A Nigerian-Australian model accused a menswear company of using AI to lighten his skin in its promotional materials.
Elii Emeghebo said Peter Jackson, a menswear company that specializes in suits, used AI to alter his skin tone and reshape his nose, among other changes to his facial features, according to a report from ABC News Australia.
Paloma Cole, principal solicitor at Young Workers Centre, said the company altered his image “in a way that removes a number of his racial characteristics,” and then failed to pay him for the use of that image after making the changes. A racial discrimination complaint was brought to the Australian Human Rights Commission.

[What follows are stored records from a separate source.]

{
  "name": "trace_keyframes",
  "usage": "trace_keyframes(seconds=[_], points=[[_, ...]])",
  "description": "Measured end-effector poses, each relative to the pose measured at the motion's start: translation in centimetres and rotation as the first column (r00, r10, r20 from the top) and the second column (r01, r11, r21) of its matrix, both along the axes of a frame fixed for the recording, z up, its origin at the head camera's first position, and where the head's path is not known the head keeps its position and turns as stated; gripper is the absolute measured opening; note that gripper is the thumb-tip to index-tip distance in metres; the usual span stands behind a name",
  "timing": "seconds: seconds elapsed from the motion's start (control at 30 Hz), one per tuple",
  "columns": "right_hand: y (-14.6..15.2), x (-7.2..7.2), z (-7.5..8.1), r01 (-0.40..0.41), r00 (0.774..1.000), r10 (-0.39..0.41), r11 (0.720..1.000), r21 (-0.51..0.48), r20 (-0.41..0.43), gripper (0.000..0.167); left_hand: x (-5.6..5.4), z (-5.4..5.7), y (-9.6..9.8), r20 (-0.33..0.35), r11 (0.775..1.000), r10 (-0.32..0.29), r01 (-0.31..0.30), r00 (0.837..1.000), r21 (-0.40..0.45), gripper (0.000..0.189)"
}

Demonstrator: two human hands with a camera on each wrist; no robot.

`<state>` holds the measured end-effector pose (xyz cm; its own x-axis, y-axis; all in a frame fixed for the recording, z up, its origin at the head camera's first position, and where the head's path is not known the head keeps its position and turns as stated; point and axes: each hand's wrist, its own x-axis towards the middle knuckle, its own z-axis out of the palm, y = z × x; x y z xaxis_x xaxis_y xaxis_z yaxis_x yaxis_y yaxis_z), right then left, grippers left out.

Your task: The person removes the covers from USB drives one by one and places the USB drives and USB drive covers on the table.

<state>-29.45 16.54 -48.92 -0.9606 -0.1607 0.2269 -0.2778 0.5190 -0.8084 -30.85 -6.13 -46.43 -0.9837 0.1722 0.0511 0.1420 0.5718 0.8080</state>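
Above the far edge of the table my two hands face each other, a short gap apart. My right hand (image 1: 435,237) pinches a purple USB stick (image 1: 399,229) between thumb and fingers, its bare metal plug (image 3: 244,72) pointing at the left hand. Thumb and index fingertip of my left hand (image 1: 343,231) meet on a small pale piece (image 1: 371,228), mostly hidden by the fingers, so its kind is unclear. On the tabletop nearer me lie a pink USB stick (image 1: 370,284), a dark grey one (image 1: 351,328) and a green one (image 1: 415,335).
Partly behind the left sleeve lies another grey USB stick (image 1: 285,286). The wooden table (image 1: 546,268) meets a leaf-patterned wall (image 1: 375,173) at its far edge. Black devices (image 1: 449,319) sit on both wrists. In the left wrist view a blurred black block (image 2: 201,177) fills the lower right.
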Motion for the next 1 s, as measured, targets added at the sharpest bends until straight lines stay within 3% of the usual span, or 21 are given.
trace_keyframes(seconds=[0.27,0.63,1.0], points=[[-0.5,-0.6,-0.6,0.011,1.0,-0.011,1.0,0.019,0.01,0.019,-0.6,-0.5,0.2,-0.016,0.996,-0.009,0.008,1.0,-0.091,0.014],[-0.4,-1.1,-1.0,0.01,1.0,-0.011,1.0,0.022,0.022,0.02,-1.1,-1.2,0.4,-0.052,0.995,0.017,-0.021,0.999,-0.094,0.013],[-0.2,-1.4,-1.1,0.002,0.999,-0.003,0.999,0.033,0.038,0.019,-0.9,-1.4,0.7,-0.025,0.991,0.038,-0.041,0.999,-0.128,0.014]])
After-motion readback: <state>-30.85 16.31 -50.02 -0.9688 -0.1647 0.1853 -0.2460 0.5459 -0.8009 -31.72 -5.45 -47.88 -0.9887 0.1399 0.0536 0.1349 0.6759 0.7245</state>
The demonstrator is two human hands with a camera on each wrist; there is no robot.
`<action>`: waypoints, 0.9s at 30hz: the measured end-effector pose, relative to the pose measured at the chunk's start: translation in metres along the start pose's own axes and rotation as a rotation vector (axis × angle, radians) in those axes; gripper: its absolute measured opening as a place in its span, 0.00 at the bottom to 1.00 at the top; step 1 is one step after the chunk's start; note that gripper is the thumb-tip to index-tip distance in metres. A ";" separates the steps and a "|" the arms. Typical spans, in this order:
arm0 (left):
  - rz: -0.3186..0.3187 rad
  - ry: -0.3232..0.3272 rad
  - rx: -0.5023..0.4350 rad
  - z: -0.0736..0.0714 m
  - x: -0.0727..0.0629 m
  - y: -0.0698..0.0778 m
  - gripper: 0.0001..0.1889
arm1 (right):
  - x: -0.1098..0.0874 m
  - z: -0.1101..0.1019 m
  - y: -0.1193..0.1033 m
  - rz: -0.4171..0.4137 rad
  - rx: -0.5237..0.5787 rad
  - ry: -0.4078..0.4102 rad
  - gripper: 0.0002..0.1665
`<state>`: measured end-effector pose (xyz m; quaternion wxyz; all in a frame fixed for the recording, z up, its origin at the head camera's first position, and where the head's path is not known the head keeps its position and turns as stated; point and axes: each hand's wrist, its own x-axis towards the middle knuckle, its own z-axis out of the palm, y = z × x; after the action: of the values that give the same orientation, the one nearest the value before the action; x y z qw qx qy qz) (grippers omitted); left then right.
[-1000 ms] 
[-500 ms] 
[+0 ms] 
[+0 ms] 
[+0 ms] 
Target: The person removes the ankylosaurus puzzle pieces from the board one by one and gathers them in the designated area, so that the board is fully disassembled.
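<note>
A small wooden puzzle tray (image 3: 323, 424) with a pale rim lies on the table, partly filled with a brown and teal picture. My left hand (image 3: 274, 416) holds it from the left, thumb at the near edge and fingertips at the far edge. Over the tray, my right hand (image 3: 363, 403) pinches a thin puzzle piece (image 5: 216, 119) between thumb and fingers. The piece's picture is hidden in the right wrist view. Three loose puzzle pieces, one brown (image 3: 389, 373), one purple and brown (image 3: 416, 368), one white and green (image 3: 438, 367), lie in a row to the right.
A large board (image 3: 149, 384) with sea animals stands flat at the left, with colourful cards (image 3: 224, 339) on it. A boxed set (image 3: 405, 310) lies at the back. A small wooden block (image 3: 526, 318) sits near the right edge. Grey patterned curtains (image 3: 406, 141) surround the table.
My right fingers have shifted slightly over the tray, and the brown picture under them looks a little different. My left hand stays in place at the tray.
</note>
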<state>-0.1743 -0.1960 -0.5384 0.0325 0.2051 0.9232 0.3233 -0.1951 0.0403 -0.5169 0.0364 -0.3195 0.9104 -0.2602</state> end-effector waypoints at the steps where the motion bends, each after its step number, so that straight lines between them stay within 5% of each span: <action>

Emeghebo recalled feeling proud when he did the photoshoot for Peter Jackson, but that changed when he saw how his image was manipulated. “Then you walk past the shop, and you just see basically you, but without your identity there,” he said during the ABC interview. “It’s really confronting and it’s really unfair.”
The company, for its part, denied the accusation, noting that the alterations were not racially motivated. It said that it paid the agreed fee in full and used numerous unaltered images of Emeghebo across multiple channels.
“At a later stage, our creative team used AI-assisted tools to create a substantially transformed image derived from the original campaign material. Any suggestion that this process was undertaken because of Mr. Emeghebo’s race, color, or ethnic origin is categorically denied,” the company said.
AI continues to be a contentious topic for the fashion industry, especially in the modelling world. In the U.S., Francheska Pujols, a New York-based Dominican fashion model, accused Rainbow Shops for allegedly using AI generated images of her without consent.
Pujols, who filed her case twice after initially dropping it to try a private resolution, said in her lawsuit that the altered images, which include crude pictures of her, has harmed her reputation. She said she suffered the “loss of control over her likeness.
Since June 19, modeling agencies have been required to register as part of the New York State Fashion Workers Act. Among other provisions, the law, which took effect one year ago, prohibits model management companies from creating or altering a model’s digital likeness through AI “without clear, conspicuous and separate written consent from the model.”